Once the juices are flowing and the ideas being coming in, get in the habit of writing them down. Most writers carry notebooks the way a sheriff in the old west carried a six-shooter. Standard equipment--strap it on first thing in the morning and it goes wherever you do; take it off at night and it goes right by your bed in case you need it in the night. Use the notebook to jot down everything: thoughts, observations, snatches of dialog, character sketches, records of all kinds. Learn to write in your notebooks without your internal censor. Let the ideas flow as they come. There will be plenty of time to sort, sift, fix and discard later.
You're also going to have to have a system for filing old notebooks, or taking them apart and storing the information you want to keep. Right now my "system" consists of a shelf in my school room packed with notebooks. (My husband insists the Fire Marshall would label it a fire hazard! <G>) On the back I write the dates started and stopped and a brief "table of contents" so I know what's in it without paging through it. Occassionally I'll be writing and think of something in the books that would be just right, and I'm so tickled to hunt it up and use it. Other times I just get them out to read for fun, and most often am pleasantly surprised by my own words. It's neat!
One last thing about notebooks--DON'T WAIT to write down any good idea. Neglected ideas take offense quickly, will set sail on you and never come back home.
Ideas seldom come to you full-blown. Most are seeds from which story ideas will grow. Eventually you get to a point where you have to decide if an idea is a keeper or not. How do you tell?
A good idea is one that when incorporated into a story will meet the readers' needs. What do readers want? They want new and interesting people. They want a strong sense of place--vivid colors and strong smells that lift them temporarily out of their own mundane setting. They want characters who take action, who make things happen, who fight all odds to reach an important goal. So if your idea can encompass all these things, chances are it is a keeper. Watch out for ideas that only satisfy you as a writer--it may be familiar, or important to you and it may have actually happened. That's great because that cuts down on a lot of research and the need to "make stuff up." But if it ONLY satisfies you as a writer, and you can't couple it with the elements that the reader seeks, it's an idea that needs some more work.

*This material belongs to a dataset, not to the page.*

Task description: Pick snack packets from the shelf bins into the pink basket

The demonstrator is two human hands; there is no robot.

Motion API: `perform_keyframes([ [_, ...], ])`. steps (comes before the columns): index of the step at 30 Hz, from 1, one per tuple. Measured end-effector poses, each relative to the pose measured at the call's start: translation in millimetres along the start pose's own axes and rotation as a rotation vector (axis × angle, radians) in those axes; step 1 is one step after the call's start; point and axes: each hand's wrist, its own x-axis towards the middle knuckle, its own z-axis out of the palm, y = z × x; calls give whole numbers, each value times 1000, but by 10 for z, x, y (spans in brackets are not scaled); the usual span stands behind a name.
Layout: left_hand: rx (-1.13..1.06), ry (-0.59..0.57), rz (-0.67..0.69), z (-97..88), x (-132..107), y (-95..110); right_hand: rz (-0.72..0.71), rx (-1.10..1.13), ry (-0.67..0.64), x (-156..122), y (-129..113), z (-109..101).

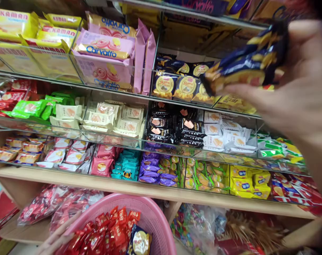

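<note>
Raised at the upper right, my right hand [301, 81] is closed around dark blue cookie packets [246, 67], blurred by motion. Similar dark blue packets [186, 86] stand in a shelf compartment just left of it. Low in the view, a pink plastic basket [161, 219] contains many small red-wrapped sweets [118, 230] and one dark blue cookie packet [140, 241]. At its left rim is my left hand [55, 238], smeared and partly out of view, with fingers stretched out; whether they touch the rim is unclear.
Tiered shelves with clear dividers and front lips [118, 90] span the view, filled with wrapped snacks. Pink wafer packs [105, 49] and yellow packs [52, 33] sit upper left. Beneath the wooden ledge [124, 184] lie bagged goods [195, 223].
</note>
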Motion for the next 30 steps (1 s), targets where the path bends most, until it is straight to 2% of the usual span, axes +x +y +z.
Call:
perform_keyframes([
  [3,-3,-20,-21,52,-67,18,-38,150,-100,-96,-386,441],
  [6,-9,-28,-46,101,-145,27,-87,304,-198,-125,-775,777],
  [9,-14,-19,-46,137,-199,47,-132,441,-319,-131,-1060,1141],
  [11,-18,-4,-35,160,-219,64,-209,483,-460,-126,-1172,1450],
  [14,-30,17,-26,193,-237,86,-291,463,-765,-88,-1248,1948],
  [18,-43,27,-32,224,-248,105,-302,427,-1142,27,-1285,2472],
  [24,-60,18,-38,245,-266,146,-229,604,-1426,199,-1464,2959],
  [30,-63,6,-26,240,-286,172,-122,707,-1512,226,-1657,3205],
])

Lastly when an idea keeps coming back to you, pay attention. There are those ideas that will keep nagging you, more insistently as time goes on and more developed each time they return. These are the ideas worth your first and foremost consideration.
Exercise:
Get your notebook
See if you can record an idea seed from each of the following areas:
Your life
Reading
Listening
Observing a stranger and inventing a life for them
Share the results with us.
Pick a favorite--of these or one you've had in the past--to work with for the next several weeks.